For those companies who do choose to underwrite risky businesses, Operation Choke Point set intentionally higher regulatory requirements for them to be able to accept those payments — effectively intimidating those merchant acquirers from doing business with them. The point was to make it troublesome to the point that it was hard for companies to find partners that would want to process the payments.

Earlier this month the Department of Justice shut down Operation Choke Point, but it’s not clear all other agencies have too. If companies keep taking political stands they run the risk of the regulators stepping in to “choke” them again — not by forcing them who and who not to do business with, but by “pressuring them to curate it in a certain way,” said Brian Knight, a senior research fellow at the Mercatus Center at George Mason University.

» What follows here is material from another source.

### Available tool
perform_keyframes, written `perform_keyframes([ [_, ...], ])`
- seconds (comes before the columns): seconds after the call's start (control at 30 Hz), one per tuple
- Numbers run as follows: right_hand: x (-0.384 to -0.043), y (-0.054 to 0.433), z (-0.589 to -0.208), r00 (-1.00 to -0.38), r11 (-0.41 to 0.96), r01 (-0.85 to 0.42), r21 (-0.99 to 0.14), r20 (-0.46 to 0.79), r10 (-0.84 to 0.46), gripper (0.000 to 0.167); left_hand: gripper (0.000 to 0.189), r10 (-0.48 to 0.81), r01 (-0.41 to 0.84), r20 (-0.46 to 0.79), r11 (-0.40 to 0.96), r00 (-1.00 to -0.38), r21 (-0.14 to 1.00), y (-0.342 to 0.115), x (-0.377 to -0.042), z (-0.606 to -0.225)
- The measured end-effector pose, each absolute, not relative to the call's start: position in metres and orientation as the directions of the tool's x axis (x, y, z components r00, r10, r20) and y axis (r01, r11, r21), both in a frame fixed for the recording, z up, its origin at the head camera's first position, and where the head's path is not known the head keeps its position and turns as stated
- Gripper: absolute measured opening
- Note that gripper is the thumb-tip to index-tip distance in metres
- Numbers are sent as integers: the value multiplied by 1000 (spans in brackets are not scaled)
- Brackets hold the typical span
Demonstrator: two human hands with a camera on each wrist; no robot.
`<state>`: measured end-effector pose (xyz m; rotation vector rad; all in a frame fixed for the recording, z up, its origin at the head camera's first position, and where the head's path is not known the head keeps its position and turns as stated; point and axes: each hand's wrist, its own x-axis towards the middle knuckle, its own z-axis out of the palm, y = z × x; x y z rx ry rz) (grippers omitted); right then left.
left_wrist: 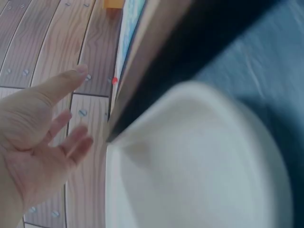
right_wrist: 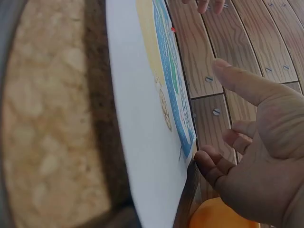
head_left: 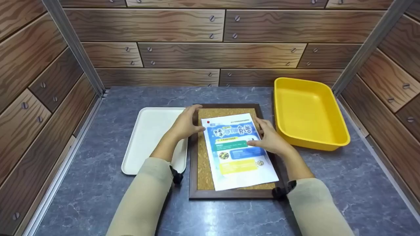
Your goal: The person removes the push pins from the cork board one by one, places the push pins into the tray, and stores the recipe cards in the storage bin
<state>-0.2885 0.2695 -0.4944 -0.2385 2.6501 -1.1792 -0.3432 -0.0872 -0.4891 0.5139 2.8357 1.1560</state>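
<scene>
A printed sheet (head_left: 241, 175) with blue, green and yellow blocks lies tilted on a brown-framed corkboard (head_left: 204, 170). A red pushpin (head_left: 208, 122) stands in the sheet's upper left corner. My left hand (head_left: 187, 126) hovers over the board's left edge, thumb and fingers spread apart with nothing between them. Over the right side of the sheet is my right hand (head_left: 270, 139), its thumb above the print and its fingers loosely bent by the upper right corner; it holds nothing. Whether those fingertips touch the sheet or frame I cannot tell.
A white tray (head_left: 141, 144) lies left of the board, partly under my left forearm. At the back right stands a deep yellow bin (head_left: 302, 114). Wood-patterned walls (head_left: 183, 26) enclose the grey marbled table (head_left: 88, 183) at the back and sides.
</scene>
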Motion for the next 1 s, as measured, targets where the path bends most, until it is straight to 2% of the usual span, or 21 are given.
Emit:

Oxman said he’s hopeful that kind of “intimidation” happens less from now on.

“Payments companies shouldn’t be held responsible for criminal behaviors,” Oxman said. “It’s bad for business.”

Payments companies could cut off the underserved
Perhaps the biggest impact digital payments has had on the world is their ability to bring financial access to previously unbanked individuals and new businesses and consumers into the economy.

Governments want financial inclusion for all too: they want to be able to recognize tax revenue and protect people, which is easier for them to do when everyone’s financial transactions have a digital footprint.

But as companies like PayPal and Visa take political stands and declare where they stand on different issues, they risk shutting people out of the financial system when they exist to bring them in.

“As we build out financial inclusion, we start adding more people, more merchants into the financial system, so there’s more oversight,” Wester said. “What does that mean when it comes to how much oversight organizations can do and in terms of shutting that off?”

Wester said it’s a trend that’s only going to grow the more we bring individuals and merchants into the financial system and that while it’s not necessarily good or bad, it’s an inevitable truth that needs to be understood. “For a company like a bank or a PayPal or Square, is their job to be in a position where they have to be making moral decisions?”

A perilous path
Even without Choke Point, companies acting as the de facto watchdog will always run the risk of regulatory intervention, Knight says.

“If you see firms being pressured to take a political side… those firms may be getting regulatory pressure because they’re seen as being too powerful,” he said.

And while firms have a lot of choice in who they’d decide to do business with, or not, and many criteria they can use to make that determination, political world view is not one of those classes.

“Big players have a disproportionate share of the market,” Knight added. “If they all get together or independently decide they aren’t going to do business with group X, Y or Z, that runs the risk of effectively cutting those groups out of the payments system.”

The most visible and most global brands will continue to be pressured by their constituencies and special interest groups to show their value by, in some cases, choosing not to service entire markets, says Dorothy Crenshaw, founder and CEO of crisis communications firm Crenshaw Communications.

“The public is looking to business leaders [for moral leadership] because they respond,” she said. “They have a board of directors and all kinds of red tape but they can act and they have acted. Its up to brands to decide which side they’ll choose.”